Tramita na Câmara de Vereadores de Maringá o Projeto de Lei nº 17.975/2026, que altera a Lei nº 11.256, de 2021, responsável por tratar da obrigatoriedade da remoção de cabos e fiação aérea excedentes, inutilizados e/ou sem uso, instalados por concessionárias que operam ou utilizam a rede aérea. A proposta já passou pelas Comissões Permanentes e aguarda discussão e votação em Plenário.

 

De autoria dos vereadores Flávio Mantovani e Cristian Maninho, o Projeto de Lei nº 17.975/2026 amplia não apenas o alcance da Lei nº 11.256/2021, mas também sua efetividade.

 

Enquanto a legislação de 2021 tinha como objetivo principal a remoção de cabos excedentes, inutilizados ou sem uso, o novo projeto avança ao estabelecer um dever mais amplo: não apenas retirar o que está irregular, mas também garantir a manutenção, a conservação e a segurança de toda a infraestrutura aérea.

 

Outra inovação relevante é a criação de critérios mais detalhados de irregularidade, incluindo fios soltos, caídos, instalados em altura inadequada ou que apresentem risco de ruptura.
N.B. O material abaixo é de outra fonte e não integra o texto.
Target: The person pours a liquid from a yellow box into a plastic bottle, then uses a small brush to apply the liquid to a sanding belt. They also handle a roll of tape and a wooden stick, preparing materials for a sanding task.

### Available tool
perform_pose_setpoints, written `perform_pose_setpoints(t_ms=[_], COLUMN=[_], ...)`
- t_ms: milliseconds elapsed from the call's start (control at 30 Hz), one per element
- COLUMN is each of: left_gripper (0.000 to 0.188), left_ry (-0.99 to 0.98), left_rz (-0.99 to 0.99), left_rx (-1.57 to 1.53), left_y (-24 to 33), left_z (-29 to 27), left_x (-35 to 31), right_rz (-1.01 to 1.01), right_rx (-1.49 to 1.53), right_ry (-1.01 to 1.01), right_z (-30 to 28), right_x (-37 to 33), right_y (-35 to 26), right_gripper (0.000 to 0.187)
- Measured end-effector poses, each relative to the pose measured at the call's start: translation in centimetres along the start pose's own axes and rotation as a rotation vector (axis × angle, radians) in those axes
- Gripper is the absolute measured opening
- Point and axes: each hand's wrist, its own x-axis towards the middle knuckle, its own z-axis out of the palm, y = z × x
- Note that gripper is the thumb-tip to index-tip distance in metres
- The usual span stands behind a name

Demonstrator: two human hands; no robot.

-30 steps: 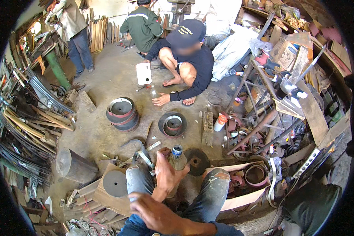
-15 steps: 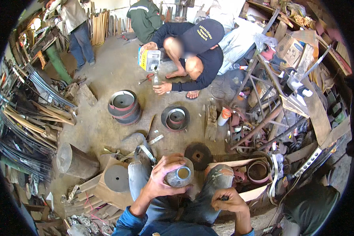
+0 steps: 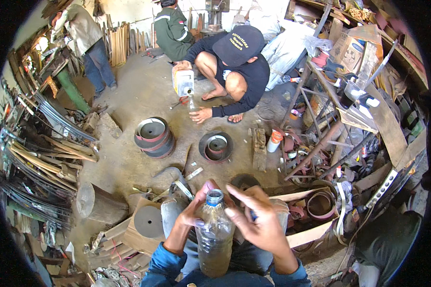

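Observation:
A clear plastic bottle (image 3: 214, 241) with a blue neck ring stands upright in front of my lap, its mouth uncapped and its lower part cloudy brown. My left hand (image 3: 190, 217) grips it around the shoulder and neck from the left. Close to the bottle's right side is my right hand (image 3: 262, 225), with index finger and thumb stretched out toward the neck. A small bluish patch shows by its curled fingers, too blurred to name. Behind the bottle, a dark abrasive disc (image 3: 244, 181) lies on the floor, partly covered by my hands.
Ahead, a crouching person (image 3: 239, 71) tips a rectangular can (image 3: 182, 82) over a small bottle (image 3: 192, 103). Rolls of abrasive belt (image 3: 154, 138) stand on the floor. A grey disc (image 3: 148, 221) lies on cardboard at left; a metal frame (image 3: 316, 148) and clutter fill the right.
The bottle has tilted from mouth-toward-me to upright and sits lower. My right hand has risen from the right knee to the bottle neck, its fingers opening out.

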Motion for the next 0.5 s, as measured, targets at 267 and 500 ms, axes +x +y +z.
perform_pose_setpoints(t_ms=[267,500], left_gripper=[0.102,0.106], left_ry=[0.123,0.394], left_rz=[-0.045,-0.57], left_rx=[-0.472,-0.009], left_y=[-3.5,-2.8], left_z=[-0.5,2.1], left_x=[-1.4,-4.5], right_rz=[-0.023,-0.066], right_rx=[0.018,0.248], right_ry=[0.194,0.137], right_z=[4.1,2.9], right_x=[-1.0,0.8], right_y=[-0.4,1.8], right_gripper=[0.03,0.017])
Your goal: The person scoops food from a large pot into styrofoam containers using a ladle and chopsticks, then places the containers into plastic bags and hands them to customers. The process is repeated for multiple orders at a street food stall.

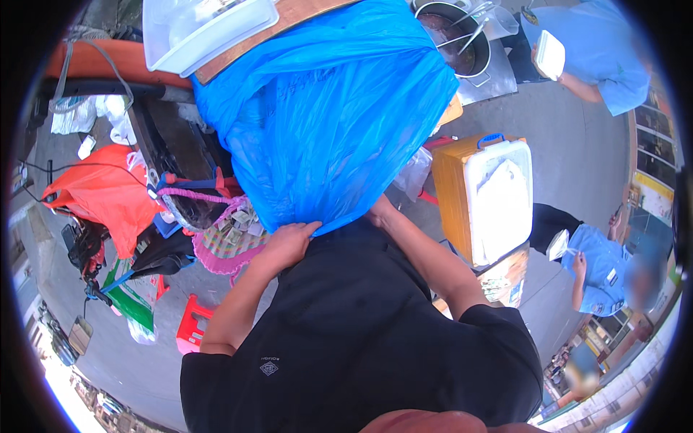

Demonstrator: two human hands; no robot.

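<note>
A large blue plastic bag (339, 115) is spread over a surface in front of me and comes down to my waist. My left hand (290, 244) is closed on its near edge, thumb lying along the rim. At the right end of that edge my right hand (381, 211) grips the plastic, its fingers mostly hidden by the bag. Between the two hands the edge runs close against my black shirt (361, 310).
A white plastic tub (209, 36) sits at the far left, a pot with ladles (462, 43) at the far right. On my right stands a yellow box with a white lid (498, 202). Left are a pink-rimmed basket (231, 238) and red stool (193, 325). Two people in blue shirts stand right.
</note>
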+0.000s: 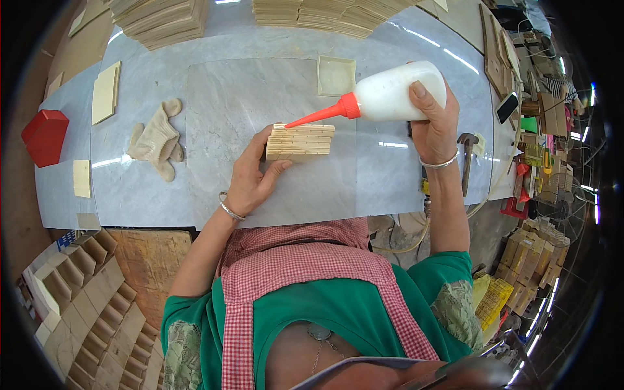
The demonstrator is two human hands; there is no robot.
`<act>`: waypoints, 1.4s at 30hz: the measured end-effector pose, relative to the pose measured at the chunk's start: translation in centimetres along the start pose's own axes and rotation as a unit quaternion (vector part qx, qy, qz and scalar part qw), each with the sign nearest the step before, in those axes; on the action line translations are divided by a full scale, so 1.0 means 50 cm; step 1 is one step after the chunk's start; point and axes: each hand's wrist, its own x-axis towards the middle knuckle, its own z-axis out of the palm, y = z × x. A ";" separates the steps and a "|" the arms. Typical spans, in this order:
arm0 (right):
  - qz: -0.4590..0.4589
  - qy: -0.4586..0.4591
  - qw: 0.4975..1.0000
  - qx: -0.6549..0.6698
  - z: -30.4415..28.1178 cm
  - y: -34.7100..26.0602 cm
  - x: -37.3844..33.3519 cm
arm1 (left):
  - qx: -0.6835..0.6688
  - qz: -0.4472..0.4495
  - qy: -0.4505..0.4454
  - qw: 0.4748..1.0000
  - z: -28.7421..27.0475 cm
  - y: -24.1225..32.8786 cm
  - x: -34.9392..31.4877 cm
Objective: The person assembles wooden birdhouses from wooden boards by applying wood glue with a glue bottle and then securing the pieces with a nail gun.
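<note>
My left hand (252,175) grips a stack of thin wooden pieces (300,140) standing on edge on the grey marble tabletop (227,104). My right hand (432,123) holds a white glue bottle (390,94) tilted on its side. Its orange nozzle (322,115) points left, with the tip touching the top edge of the stack near my left fingers.
A small square wooden tray (336,75) lies behind the stack. Knitted beige gloves (158,138) rest at the left, near flat wooden pieces (105,93) and a red box (45,135). Wood stacks (162,19) line the far edge. A hammer (466,156) lies at the right.
</note>
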 end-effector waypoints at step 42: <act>0.022 0.035 0.999 -0.003 0.021 0.005 -0.028 | 0.029 0.026 0.001 0.999 -0.003 0.019 0.006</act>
Com isso, o projeto passa a considerar qualquer situação que possa colocar em risco a população, veículos ou animais, tornando a norma mais abrangente e alinhada à realidade urbana.

 

O projeto também introduz um de seus pontos mais importantes: os procedimentos emergenciais. Diferentemente da lei anterior, agora há previsão de atuação imediata do Município em situações de risco, com prazo de até 24 horas para resposta, inclusive com a possibilidade de remoção direta pelo poder público quando houver perigo iminente. Além disso, a empresa responsável passa a ser obrigada a ressarcir os custos dessa intervenção, o que reforça a responsabilização.

 

Outro avanço importante é a exigência de identificação visível e rastreável dos cabos e equipamentos, facilitando a fiscalização e evitando a dificuldade comum de identificar o responsável por fios irregulares, um problema recorrente nas cidades.

 

No campo das penalidades, o projeto torna o sistema mais rigoroso e proporcional, ao prever multas diferenciadas, com valores maiores para situações emergenciais e de risco imediato, além da manutenção da lógica de reincidência.

 

Multas

O descumprimento das obrigações sujeitará a empresa infratora às seguintes penalidades:

 

R$ 10.000,00 (dez mil reais) por irregularidade não emergencial não sanada no prazo;

 

R$ 20.000,00 (vinte mil reais) por descumprimento do prazo emergencial de 24 (vinte e quatro) horas.

 

Em caso de reincidência, a multa será aplicada em dobro.